The data must be returned in full, with no character altered.

───── RECORDS PROVIDED

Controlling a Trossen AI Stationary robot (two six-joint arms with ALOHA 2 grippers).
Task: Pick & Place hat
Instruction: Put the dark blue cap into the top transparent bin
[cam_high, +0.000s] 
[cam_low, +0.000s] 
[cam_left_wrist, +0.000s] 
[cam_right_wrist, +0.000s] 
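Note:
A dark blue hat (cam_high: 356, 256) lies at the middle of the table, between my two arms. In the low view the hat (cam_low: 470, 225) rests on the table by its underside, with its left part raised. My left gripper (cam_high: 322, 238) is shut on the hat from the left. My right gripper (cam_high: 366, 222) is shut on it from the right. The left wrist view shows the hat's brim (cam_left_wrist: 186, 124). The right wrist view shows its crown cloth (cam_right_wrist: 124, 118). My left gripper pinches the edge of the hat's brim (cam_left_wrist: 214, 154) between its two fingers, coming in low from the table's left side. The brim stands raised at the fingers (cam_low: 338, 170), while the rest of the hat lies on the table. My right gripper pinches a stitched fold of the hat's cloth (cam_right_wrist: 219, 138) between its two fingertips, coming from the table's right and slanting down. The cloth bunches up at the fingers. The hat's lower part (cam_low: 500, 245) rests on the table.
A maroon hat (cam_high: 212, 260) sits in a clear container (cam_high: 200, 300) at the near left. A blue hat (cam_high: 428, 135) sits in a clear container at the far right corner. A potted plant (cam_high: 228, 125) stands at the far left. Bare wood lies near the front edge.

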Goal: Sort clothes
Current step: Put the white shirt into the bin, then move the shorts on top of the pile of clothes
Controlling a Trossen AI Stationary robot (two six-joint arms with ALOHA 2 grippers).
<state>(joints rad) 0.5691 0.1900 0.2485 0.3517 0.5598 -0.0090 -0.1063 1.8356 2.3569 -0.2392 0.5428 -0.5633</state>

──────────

PROBLEM SOLUTION:
Controlling a Trossen AI Stationary robot (two six-joint arms with ALOHA 2 grippers).
Task: Pick & Place hat
Instruction: Put the dark blue cap into the top transparent bin
[cam_high, +0.000s] 
[cam_low, +0.000s] 
[cam_left_wrist, +0.000s] 
[cam_right_wrist, +0.000s] 
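Note:
A dark blue hat (cam_high: 356, 256) lies at the middle of the table, between my two arms. In the low view the hat (cam_low: 470, 225) rests on the table by its underside, with its left part raised. My left gripper (cam_high: 322, 238) is shut on the hat from the left. My right gripper (cam_high: 366, 222) is shut on it from the right. The left wrist view shows the hat's brim (cam_left_wrist: 186, 124). The right wrist view shows its crown cloth (cam_right_wrist: 124, 118). My left gripper pinches the edge of the hat's brim (cam_left_wrist: 214, 154) between its two fingers, coming in low from the table's left side. The brim stands raised at the fingers (cam_low: 338, 170), while the rest of the hat lies on the table. My right gripper pinches a stitched fold of the hat's cloth (cam_right_wrist: 219, 138) between its two fingertips, coming from the table's right and slanting down. The cloth bunches up at the fingers. The hat's lower part (cam_low: 500, 245) rests on the table.
A maroon hat (cam_high: 212, 260) sits in a clear container (cam_high: 200, 300) at the near left. A blue hat (cam_high: 428, 135) sits in a clear container at the far right corner. A potted plant (cam_high: 228, 125) stands at the far left. Bare wood lies near the front edge.
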
Goal: Sort clothes
Current step: Put the white shirt into the bin, then move the shorts on top of the pile of clothes
Controlling a Trossen AI Stationary robot (two six-joint arms with ALOHA 2 grippers).
<state>(joints rad) 0.5691 0.1900 0.2485 0.3517 0.5598 -0.0090 -0.1063 1.8356 2.3569 -0.2392 0.5428 -0.5633</state>

The answer has been written out in full.